| Exercise |
Pull every line from the records that has the word "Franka" in it.

| Stored data |
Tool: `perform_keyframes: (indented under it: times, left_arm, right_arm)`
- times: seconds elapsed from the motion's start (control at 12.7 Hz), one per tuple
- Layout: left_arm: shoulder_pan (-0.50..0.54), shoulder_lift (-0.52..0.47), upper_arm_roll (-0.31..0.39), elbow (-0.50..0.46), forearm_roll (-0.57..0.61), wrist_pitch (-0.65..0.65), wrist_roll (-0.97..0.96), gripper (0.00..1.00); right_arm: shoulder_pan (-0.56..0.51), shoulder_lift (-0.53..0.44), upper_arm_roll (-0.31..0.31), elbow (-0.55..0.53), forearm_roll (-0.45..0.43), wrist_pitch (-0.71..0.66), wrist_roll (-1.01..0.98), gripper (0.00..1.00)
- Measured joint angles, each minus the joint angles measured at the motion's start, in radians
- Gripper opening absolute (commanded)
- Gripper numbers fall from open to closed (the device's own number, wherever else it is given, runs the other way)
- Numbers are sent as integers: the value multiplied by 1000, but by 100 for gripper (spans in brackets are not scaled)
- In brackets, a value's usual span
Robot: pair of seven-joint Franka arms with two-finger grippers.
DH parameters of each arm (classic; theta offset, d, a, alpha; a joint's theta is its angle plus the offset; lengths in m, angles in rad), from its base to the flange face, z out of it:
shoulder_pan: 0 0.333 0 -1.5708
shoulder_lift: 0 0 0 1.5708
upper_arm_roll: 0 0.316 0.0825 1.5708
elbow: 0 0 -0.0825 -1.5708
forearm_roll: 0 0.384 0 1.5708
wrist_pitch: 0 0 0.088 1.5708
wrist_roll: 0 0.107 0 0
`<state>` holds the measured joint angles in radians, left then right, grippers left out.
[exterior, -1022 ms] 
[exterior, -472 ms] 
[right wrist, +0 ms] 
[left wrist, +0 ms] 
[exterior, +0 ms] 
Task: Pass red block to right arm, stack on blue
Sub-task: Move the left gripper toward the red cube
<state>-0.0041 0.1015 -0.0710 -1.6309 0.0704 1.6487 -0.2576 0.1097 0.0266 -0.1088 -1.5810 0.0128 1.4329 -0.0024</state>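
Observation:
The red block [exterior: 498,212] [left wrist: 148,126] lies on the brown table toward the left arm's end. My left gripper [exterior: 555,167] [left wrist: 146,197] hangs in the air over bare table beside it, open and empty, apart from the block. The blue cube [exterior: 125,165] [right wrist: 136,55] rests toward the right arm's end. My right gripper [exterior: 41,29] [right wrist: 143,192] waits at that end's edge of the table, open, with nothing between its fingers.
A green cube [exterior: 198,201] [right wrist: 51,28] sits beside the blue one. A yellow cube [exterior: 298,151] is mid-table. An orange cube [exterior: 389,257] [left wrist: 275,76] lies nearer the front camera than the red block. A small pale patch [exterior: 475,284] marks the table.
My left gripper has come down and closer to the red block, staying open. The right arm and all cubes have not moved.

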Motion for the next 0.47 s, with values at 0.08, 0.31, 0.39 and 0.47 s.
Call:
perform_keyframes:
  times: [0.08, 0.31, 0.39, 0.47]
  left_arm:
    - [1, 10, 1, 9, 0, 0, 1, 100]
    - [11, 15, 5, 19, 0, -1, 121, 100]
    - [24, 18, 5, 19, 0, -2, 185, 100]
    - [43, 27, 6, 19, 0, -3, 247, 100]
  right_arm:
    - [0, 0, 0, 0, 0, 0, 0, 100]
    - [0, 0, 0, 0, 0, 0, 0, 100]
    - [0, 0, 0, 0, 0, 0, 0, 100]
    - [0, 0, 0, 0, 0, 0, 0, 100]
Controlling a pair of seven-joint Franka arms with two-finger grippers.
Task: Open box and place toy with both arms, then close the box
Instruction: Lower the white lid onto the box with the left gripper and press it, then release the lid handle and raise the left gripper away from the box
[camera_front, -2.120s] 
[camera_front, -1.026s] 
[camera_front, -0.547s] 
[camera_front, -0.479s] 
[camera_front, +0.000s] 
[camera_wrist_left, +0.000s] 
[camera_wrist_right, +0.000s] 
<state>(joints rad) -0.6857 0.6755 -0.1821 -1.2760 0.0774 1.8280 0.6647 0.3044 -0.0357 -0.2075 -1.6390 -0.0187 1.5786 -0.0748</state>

| Output for this exercise |
Robot: pair of seven-joint Franka arms with two-finger grippers.
Controlling a pair of seven-joint Franka arms with two-finger grippers.

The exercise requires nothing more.